França quer autorizar seguradoras a reembolsar resgates pagos em ciberataques
Pagar resgate pedido em ciberataques e que os seguros possam reembolsar clientes vítimas do ransomware, sem que isso constitua infração penal, é solução prevista num projeto de lei em França.
O Governo francês qualifica de “Inédito” a solução contida num projeto legislativo que entregou recentemente na Assembleia Nacional. A proposta para melhorar o combate ao cibercrime e acomodar questões substanciais relativas aos seguros surge na proposta de lei-quadro de programação do ministério da Administração Interna para os próximos cinco anos. Um documento com cerca de 400 páginas assinado pelo primeiro-ministro Jean Castex e pelo colega da Administração Interna Gérald Darmanin.
O projeto de diploma governamental aborda a necessidade de definir um quadro legal e regulamentar para resiliência cibernética do país, ao mesmo tempo que toma posição sobre a indemnização de seguro sobre resgates pagos pelas empresas vítimas de ransomware. Entre três opções alternativas para resolver este problema, a solução retida pelo Executivo francês prevê que, “em caso de ciberataque com pedido de resgate, o direito a indemnização de seguro [à vítima segurada] fica sujeito à apresentação de queixa formalizada no prazo máximo de 48 horas, após pagamento do resgate,” lê-se no documento levado ao presidente da Assembleia Nacional francesa.

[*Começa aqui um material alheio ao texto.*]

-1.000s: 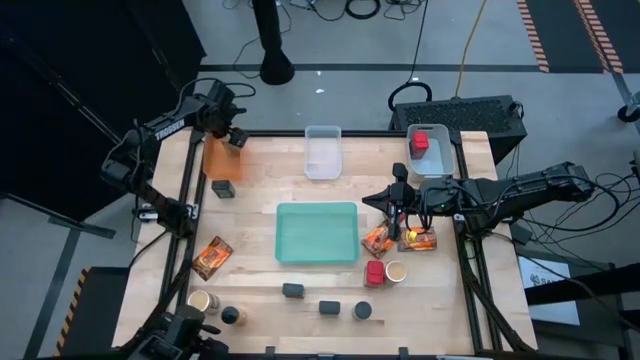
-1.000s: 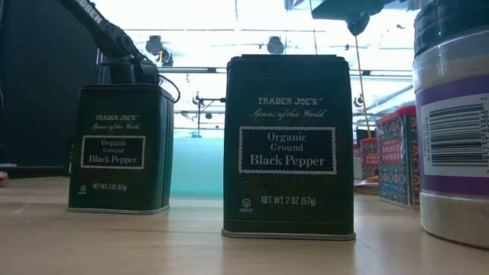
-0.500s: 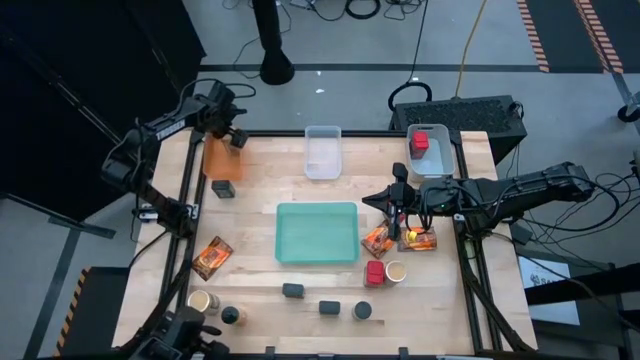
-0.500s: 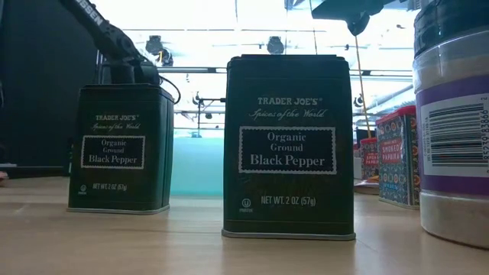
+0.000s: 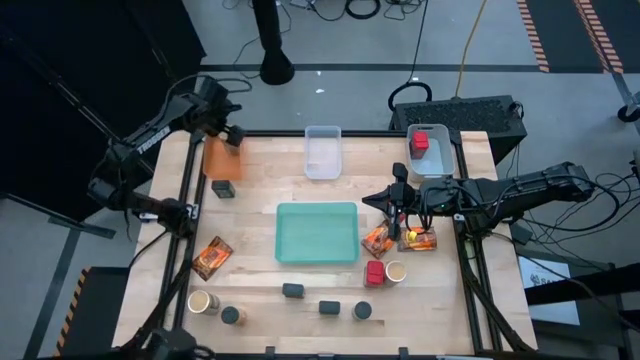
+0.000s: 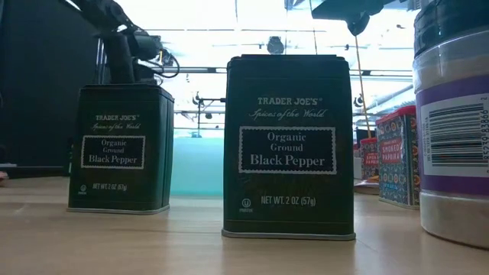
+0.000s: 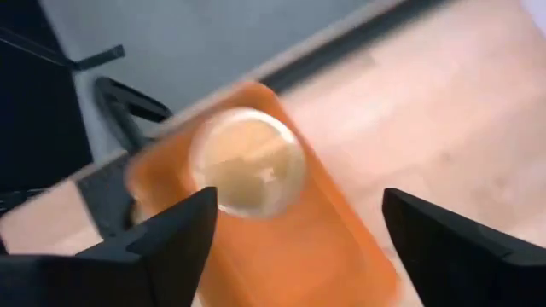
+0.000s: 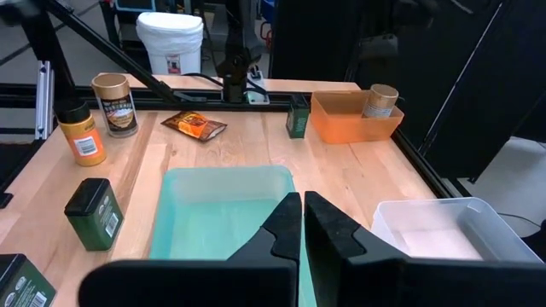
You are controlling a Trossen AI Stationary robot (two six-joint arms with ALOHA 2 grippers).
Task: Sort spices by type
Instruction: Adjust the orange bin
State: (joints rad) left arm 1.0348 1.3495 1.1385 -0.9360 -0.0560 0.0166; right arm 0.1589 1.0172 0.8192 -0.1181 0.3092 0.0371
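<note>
sorting barely begun: one jar and one cube binned

high view: the teal tray sits mid-worktop, bare. beyond it and toward the left arm, the orange bin lies under the left gripper. straight beyond the tray, the clear bin looks empty. beyond the tray toward the right arm, a third bin holds one red cube. the right gripper hangs just beside the tray over two printed packets. most spices are unsorted by my reading: another packet, a red cube and dark tins near the tray's front edge.

low view: two black pepper tins fill the foreground, the tray behind them.

left wrist view: the left gripper is spread wide and grasps nothing; below it a tan round jar stands in the orange bin.

right wrist view: the right gripper is clenched, empty, over the tray; the jar shows inside the orange bin.
</note>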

Para desenvolver oferta comercial capaz no segmento do risco cibernético, há muito que a associação francesa de seguros reclamava clarificação por parte das autoridades sobre a questão, pedindo definição clara das condições em que o seguro cibernético poderia assegurar o reembolso do resgate pago pelas empresas (seguradas) após incidentes de malware com pedido de resgate para que a vítima possa recuperar acesso aos dados sequestrados, sequência que identifica eventos do tipo ransomware.
A solução proposta pelo Governo de França parece ir ao encontro da posição assumida recentemente pela associação francesa de seguradoras, como se entende de nota divulgada pela France Assureurs (FA), nos últimos dias de janeiro, na qual a FA reclama clarificação por parte das autoridades (poder legislativo e reguladores setoriais) de França e da Europa.
O princípio de não pactuar com piratas informáticos é regra geral em muitas jurisdições (para não incentivar o empreendimento ciber-criminoso). A contrario, são vários os casos mediáticos de ataques do tipo ransomware em que as soluções adotadas pelos alvos (às vezes corroboradas pelas autoridades) passaram pelo pagamento do resgate.
Minimizando o risco de que a medida possa ser interpretada como forma de branqueamento de ilícitos ligados ao cibercrime e conseguindo que o pagamento de resgate deixe de constituir (sob as condições da nova lei) infração penal suscetível de pena de prisão superior a 1 ano, a adaptação legal e regulatória suficiente da solução proposta em França – reforçada pelo argumento de que o pagamento do resgate é solução económica menos onerosa para as vítimas comparativamente com os custos de “não pagar” -, resultará na institucionalização de pagamento de resgate com reembolso assegurado nos casos em esta cobertura estiver incluída na apólice.
A clarificação reclamada pelas seguradoras partiu de necessidades encontradas no desenvolvimento da atividade: desenhar e oferecer soluções mais adequadas (às necessidades do mercado) e alinhadas com enquadramento legal e aspetos jurídicos na contratualização do seguro. De resto, segundo assume a FA, o pagamento de resgate e respetivo reembolso pelas seguradoras (enquanto cobertura facultativa) é encarado pelo setor como procedimento de último recurso, aplicável depois de esgotadas as alternativas possíveis de recuperação dos dados sequestrados.
Na letra da lei, o Governo assegura que, com base no papel que caberá às autoridades, com coordenação judicial e setorial, com os mecanismos de articulação previstos na nova lei, a missão de combater o cibercrime terá melhores resultados. Segundo afirma o texto de proposta de lei, encurtando prazos de notificação, as autoridades policiais poderão ir mais depressa no encalço dos delinquentes.
Mas, quanto à eficácia, a iniciativa legislativa não elimina outras dúvidas. Se, por um lado, a ideia de ter resgates pagos pode animar ainda mais os cyber delinquentes, por outro (após pagar resgate e contar com reembolso da seguradora), a vítima nunca terá garantia de obter desencriptação efetiva e acesso aos seus dados, nem garante de, num segundo momento, o cibercrime voltar a explorar outras vulnerabilidades e repetir ataque ao mesmo alvo, observam especialistas de diversas fontes.
Contando com o calendário político em França (eleições presidenciais marcadas para abril), a tramitação do projeto de lei só deverá fazer caminho na próxima legislatura.